I am trying to clean up the "Transaction Description" of my banking history so they can be grouped by store rather than having 15 different vendors like "Amazon.ca #5411", "Amazon.ca HH#523432" and so on.
Using str_sub, I've managed to clean up a large percentage of the them, but a less-than-brute-force, line-by-line (or vendor-by-vendor) solution for the balance is eluding me.
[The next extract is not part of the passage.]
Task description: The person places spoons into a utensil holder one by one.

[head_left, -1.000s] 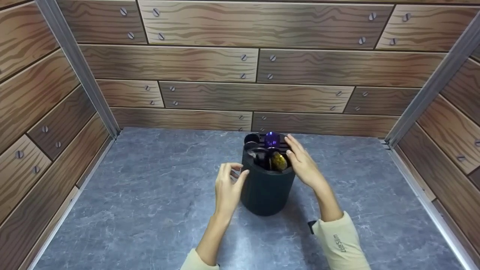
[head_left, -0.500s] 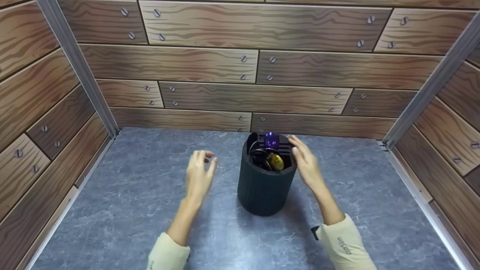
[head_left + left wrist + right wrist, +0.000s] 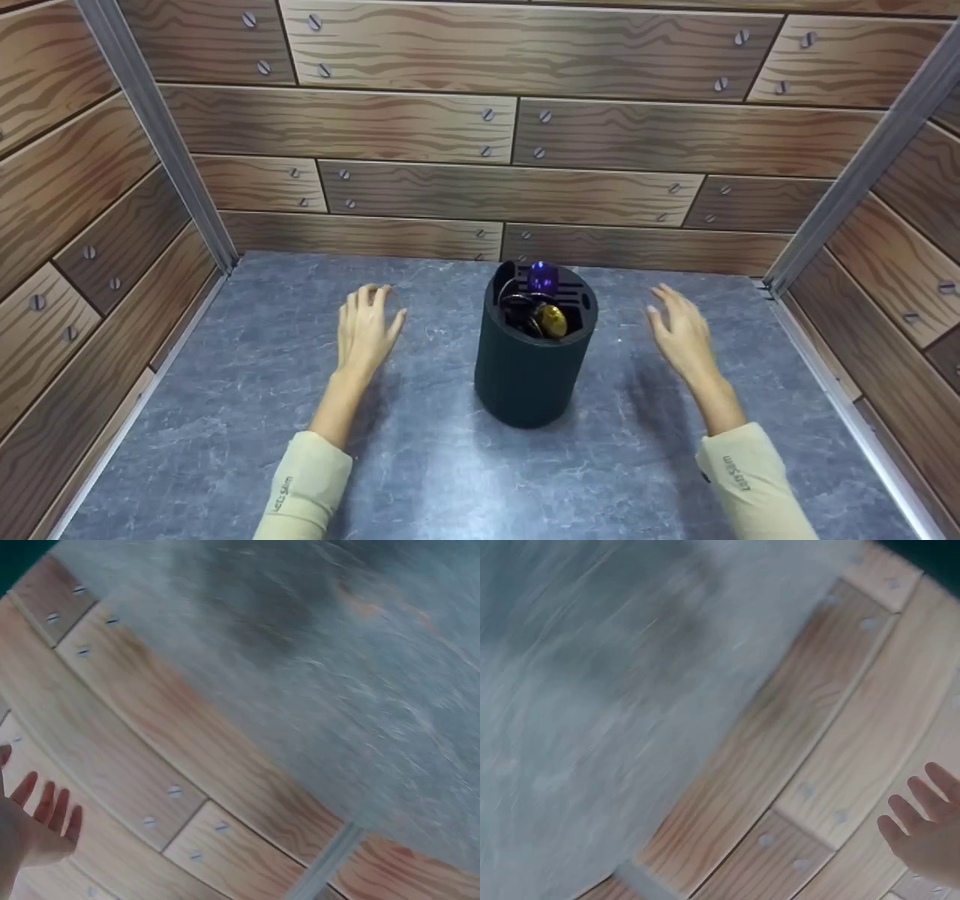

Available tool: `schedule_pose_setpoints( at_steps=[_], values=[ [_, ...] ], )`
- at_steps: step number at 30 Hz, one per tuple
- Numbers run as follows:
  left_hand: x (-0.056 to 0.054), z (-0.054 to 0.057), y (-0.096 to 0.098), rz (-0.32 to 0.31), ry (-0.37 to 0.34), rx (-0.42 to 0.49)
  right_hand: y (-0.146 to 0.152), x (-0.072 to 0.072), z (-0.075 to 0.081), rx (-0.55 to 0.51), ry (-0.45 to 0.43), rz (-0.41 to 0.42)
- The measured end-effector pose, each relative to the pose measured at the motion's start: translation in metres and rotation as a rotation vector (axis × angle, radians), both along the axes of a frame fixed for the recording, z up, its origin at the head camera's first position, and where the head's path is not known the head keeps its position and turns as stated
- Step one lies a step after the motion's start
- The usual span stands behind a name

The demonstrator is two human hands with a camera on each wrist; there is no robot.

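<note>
A dark green cylindrical holder (image 3: 529, 382) stands upright on the grey surface in the head view, its black top partly slotted. Out of it show a shiny purple rounded end (image 3: 542, 278), a shiny gold one (image 3: 553, 321) and dark rounded pieces (image 3: 516, 304); their lower parts are hidden inside. To the left of the holder hovers my left hand (image 3: 364, 330), fingers loosely bent and holding nothing. My right hand (image 3: 684, 334) is off to the right, also holding nothing. Spread fingers of the left hand (image 3: 41, 832) and right hand (image 3: 930, 829) appear in the wrist views.
The grey marbled tabletop (image 3: 247, 420) is bounded by wood-patterned walls at the back (image 3: 420, 191), left (image 3: 82, 225) and right (image 3: 900, 255). Grey metal posts (image 3: 157, 135) rise at the back corners.
My left hand has withdrawn leftward from the holder's rim. My right hand has let go of the holder's right side and moved right. The holder now stands untouched.
</note>
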State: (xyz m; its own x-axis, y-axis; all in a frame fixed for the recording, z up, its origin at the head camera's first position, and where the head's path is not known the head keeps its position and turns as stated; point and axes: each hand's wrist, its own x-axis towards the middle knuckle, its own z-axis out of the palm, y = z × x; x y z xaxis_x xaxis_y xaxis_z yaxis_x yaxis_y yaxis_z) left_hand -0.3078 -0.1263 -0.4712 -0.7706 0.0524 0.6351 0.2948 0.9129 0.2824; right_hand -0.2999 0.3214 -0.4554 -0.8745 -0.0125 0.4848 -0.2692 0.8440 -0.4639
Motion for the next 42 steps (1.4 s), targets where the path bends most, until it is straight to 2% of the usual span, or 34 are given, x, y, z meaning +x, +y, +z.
schedule_pose_setpoints(
  at_steps=[5, 7, 10, 15, 21, 26, 30, 37, 42],
  values=[
    [-0.003, -0.014, -0.011, 0.071, -0.202, -0.132, 0.018, 0.002, -0.015, 0.164, -0.117, -0.045],
    [-0.004, -0.018, -0.013, 0.093, -0.262, -0.167, 0.023, 0.003, -0.022, 0.203, -0.146, -0.052],
    [-0.003, -0.023, -0.015, 0.106, -0.318, -0.194, 0.028, 0.006, -0.032, 0.23, -0.175, -0.061],
    [-0.001, -0.028, -0.015, 0.11, -0.335, -0.211, 0.032, 0.012, -0.042, 0.259, -0.208, -0.066],
    [0.002, -0.034, -0.013, 0.126, -0.355, -0.251, 0.033, 0.016, -0.045, 0.275, -0.224, -0.06],
    [0.003, -0.037, -0.013, 0.136, -0.436, -0.263, 0.032, 0.018, -0.044, 0.292, -0.253, -0.055],
    [0.003, -0.035, -0.015, 0.144, -0.471, -0.248, 0.03, 0.017, -0.039, 0.289, -0.265, -0.048],
    [0.001, -0.027, -0.013, 0.143, -0.447, -0.228, 0.03, 0.014, -0.029, 0.281, -0.279, -0.045],
    [0.001, -0.027, -0.012, 0.13, -0.445, -0.207, 0.032, 0.015, -0.028, 0.277, -0.283, -0.052]
  ],
)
The data is in character format, with extra whitespaces, numbers and symbols with no specific format.
Sample Data:
IMPARK00030305U
SP * MARILLA WALKER PA
CALG CO-OP GAS
AMAZON.CA U8R3U3
E-TRANSFER CA***csN
NATIONAL OILWEL PAY
WAL-MART #3011
ONCE UPON A CHILD CALG
MCDONALD'S #919 _F
TFR-FR 5226417
OLD COUNTRY MAR
VALLEYVIEW HUSK
ENMAX HH#002
SAFEWAY #8918
TELUS MOBILITY PREAUTH
BEACON MARTINIZ _F
SHELL C01766
CHAPTERS 964 _F
CHASIN TAILS _F
AMAZON.CA UU#001
The end goal of course is to have something that can work with new data without having to be re-written for that specific vendor each time one shows up in the records.
I initially emphasize that I do not know all the standards of your financial transaction information. Only by taking Sample Data that you have informed, maybe the solution below will provide satisfactory information for your problem.
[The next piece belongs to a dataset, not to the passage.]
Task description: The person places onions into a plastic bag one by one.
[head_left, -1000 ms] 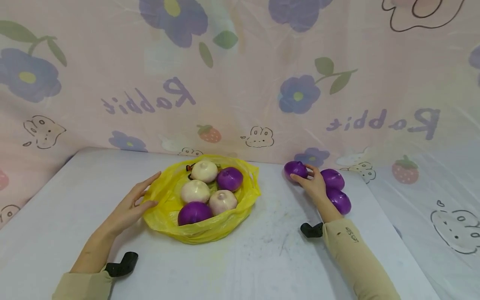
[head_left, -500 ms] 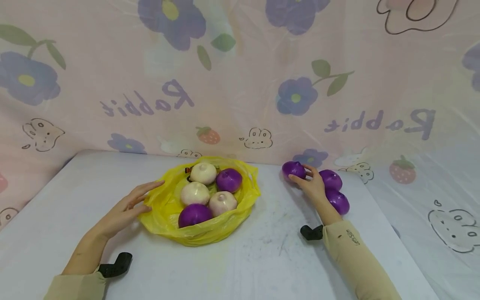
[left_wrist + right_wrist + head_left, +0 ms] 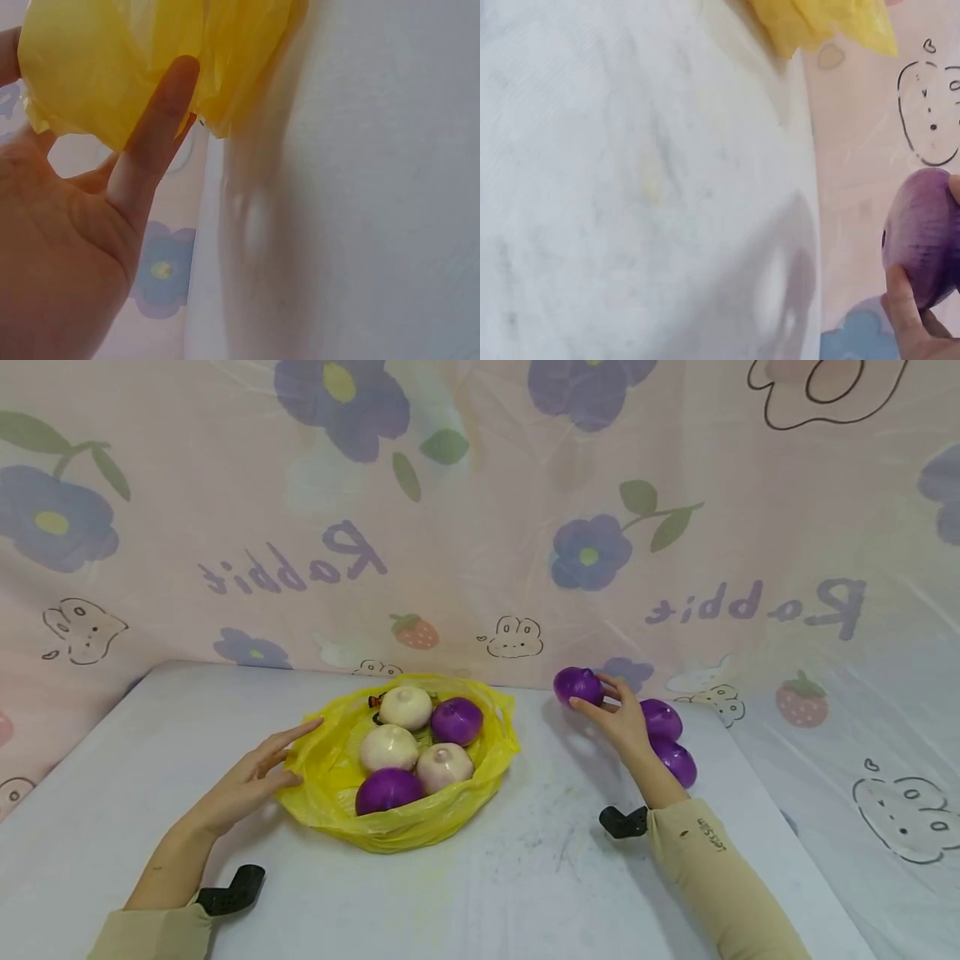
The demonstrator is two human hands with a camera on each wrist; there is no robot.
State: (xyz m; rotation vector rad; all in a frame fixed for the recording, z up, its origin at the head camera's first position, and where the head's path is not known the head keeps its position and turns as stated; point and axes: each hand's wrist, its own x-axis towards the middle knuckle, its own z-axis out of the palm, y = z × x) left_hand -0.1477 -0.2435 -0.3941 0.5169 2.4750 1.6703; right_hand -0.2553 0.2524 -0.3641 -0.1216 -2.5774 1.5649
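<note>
My right hand [image 3: 621, 717] grips a purple onion [image 3: 577, 686] between thumb and fingers, raised over the far right of the table. The right wrist view shows this onion [image 3: 921, 232] at its right edge. Two more purple onions [image 3: 662, 721] lie just behind that hand and wrist, partly covered by them. An open yellow plastic bag [image 3: 337, 822] sits left of centre, holding purple onions [image 3: 390, 790] and pale ones [image 3: 389, 748]. My left hand [image 3: 238, 789] is at the bag's left side, its fingers spread and lightly bent against the plastic, as the left wrist view also shows.
The white table [image 3: 525, 877] ends at a hanging cloth [image 3: 465, 527] printed with flowers and rabbits. Inside the bag, a small dark and red item [image 3: 374, 702] shows beside a pale onion. Black camera mounts [image 3: 234, 890] stick out from both wrists.
My right hand has lifted the purple onion off the table and moved it slightly left. The left hand has drawn back a little to the left at the bag's side.
</note>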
You could first handle transaction information using Regex. After the information you have processed is sufficient, incorporate it into your table. I think this approach would be the most interesting.
Thanks @prdm0
I failed to provide the desired output here, which I suppose is key nor did I include any of my attempts.
IMPARK00030305U
MARILLA WALKER PA
CALG CO-OP GAS
AMAZON.CA
E-TRANSFER
NATIONAL OILWEL PAY
WAL-MART
ONCE UPON A CHILD CALG
MCDONALD'S
TFR-FR 5226417
OLD COUNTRY MAR
VALLEYVIEW HUSK
ENMAX
SAFEWAY
TELUS MOBILITY PREAUTH
BEACON MARTINIZ
SHELL
CHAPTERS
CHASIN TAILS
AMAZON.CA
Your str_extract solution is not unlike trials I made, but runs into the same sort of trouble. E-Transfer {transaction ID} becomes Transfer {truncated transaction ID}. Similarly, Enmax {transaction ID} becomes Enmax {truncated transaction ID}.
My goal is to be able to group transactions by vendor, without separate groups for each transaction ID, or vendor location (whether I bought fuel at the Shell on the corner or the Shell down the road makes no difference for example).
The rate at which new R packages flow into the public sphere vastly out-strips my ability to keep up with what each one does and the speed at which I become truly proficient with any one. Having said that, I don't think a regex pattern match is the answer (but happy to be corrected) as there isn't really a pattern. Some transactions include locations (Chapters 964), some include transaction IDs, some transaction IDs are numeric, some are alpha-numeric. Some vendors are helpfully named 49th Parallel!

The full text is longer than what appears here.